EXERCISE> Beginning at the line containing "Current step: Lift" in the material below and ending at the line containing "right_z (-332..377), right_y", return each line exactly and add nothing.
---
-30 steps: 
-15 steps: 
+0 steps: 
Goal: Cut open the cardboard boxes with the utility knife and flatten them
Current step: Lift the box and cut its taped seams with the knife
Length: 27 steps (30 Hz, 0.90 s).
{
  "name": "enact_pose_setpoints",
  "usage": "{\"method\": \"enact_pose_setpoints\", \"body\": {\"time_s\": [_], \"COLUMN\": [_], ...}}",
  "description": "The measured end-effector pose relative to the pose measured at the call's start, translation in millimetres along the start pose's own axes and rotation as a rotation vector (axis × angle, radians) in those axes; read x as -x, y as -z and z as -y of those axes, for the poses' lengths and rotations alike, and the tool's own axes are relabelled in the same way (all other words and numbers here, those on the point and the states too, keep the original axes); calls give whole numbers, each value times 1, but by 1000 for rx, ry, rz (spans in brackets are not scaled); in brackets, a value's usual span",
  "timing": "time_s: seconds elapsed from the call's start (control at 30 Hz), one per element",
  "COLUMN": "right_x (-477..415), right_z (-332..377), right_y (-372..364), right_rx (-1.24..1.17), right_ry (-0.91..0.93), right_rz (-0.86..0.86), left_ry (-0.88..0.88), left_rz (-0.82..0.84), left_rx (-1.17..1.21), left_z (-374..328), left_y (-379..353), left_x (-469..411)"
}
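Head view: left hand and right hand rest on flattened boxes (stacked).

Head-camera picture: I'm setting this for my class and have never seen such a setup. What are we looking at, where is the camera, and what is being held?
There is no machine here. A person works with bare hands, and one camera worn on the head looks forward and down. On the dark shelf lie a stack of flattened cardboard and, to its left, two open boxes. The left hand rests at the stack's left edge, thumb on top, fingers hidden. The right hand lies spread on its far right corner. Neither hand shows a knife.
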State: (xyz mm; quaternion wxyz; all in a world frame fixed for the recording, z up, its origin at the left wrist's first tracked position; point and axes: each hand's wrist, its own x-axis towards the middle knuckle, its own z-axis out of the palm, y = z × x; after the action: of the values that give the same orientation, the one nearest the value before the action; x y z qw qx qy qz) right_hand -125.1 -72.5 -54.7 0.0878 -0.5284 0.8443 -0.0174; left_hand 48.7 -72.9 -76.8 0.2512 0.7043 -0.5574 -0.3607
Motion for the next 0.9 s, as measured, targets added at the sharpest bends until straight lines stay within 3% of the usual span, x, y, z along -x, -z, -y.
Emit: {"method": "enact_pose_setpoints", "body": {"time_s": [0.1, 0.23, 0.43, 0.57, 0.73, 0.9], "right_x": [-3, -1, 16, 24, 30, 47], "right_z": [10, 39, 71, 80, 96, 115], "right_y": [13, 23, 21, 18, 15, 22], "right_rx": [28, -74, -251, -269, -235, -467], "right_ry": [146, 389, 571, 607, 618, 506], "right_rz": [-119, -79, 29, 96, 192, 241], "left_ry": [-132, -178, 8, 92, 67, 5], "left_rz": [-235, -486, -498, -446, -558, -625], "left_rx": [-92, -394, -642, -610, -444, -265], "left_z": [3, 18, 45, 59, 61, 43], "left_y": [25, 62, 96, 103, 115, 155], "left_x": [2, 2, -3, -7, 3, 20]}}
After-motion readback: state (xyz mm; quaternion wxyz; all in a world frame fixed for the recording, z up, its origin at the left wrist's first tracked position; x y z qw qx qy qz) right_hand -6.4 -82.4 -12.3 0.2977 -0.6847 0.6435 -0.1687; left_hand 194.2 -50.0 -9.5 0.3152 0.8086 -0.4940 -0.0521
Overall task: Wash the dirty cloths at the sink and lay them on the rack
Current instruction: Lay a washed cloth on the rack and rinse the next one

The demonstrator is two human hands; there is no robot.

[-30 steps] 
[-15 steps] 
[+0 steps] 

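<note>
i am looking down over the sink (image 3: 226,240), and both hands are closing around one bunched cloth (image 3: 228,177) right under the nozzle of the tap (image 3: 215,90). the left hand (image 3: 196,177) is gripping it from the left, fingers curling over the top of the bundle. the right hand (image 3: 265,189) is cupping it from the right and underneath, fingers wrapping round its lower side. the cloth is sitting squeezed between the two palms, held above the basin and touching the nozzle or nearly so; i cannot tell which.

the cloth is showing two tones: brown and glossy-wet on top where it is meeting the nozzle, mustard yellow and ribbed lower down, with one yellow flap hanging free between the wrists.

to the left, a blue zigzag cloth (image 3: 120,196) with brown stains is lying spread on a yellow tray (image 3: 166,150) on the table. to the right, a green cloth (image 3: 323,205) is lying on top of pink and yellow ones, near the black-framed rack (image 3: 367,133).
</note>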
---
REPLY TO THE TASK>
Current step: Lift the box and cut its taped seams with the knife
Length: 27 steps (30 Hz, 0.90 s).
{
  "name": "enact_pose_setpoints",
  "usage": "{\"method\": \"enact_pose_setpoints\", \"body\": {\"time_s\": [_], \"COLUMN\": [_], ...}}",
  "description": "The measured end-effector pose relative to the pose measured at the call's start, translation in millimetres along the start pose's own axes and rotation as a rotation vector (axis × angle, radians) in those axes; read x as -x, y as -z and z as -y of those axes, for the poses' lengths and rotations alike, and the tool's own axes are relabelled in the same way (all other words and numbers here, those on the point and the states too, keep the original axes); calls give whole numbers, each value times 1, but by 1000 for rx, ry, rz (spans in brackets are not scaled); in brackets, a value's usual span",
  "timing": "time_s: seconds elapsed from the call's start (control at 30 Hz), one per element",
  "COLUMN": "right_x (-477..415), right_z (-332..377), right_y (-372..364), right_rx (-1.24..1.17), right_ry (-0.91..0.93), right_rz (-0.86..0.86), left_ry (-0.88..0.88), left_rz (-0.82..0.84), left_rx (-1.17..1.21), left_z (-374..328), left_y (-379..353), left_x (-469..411)"

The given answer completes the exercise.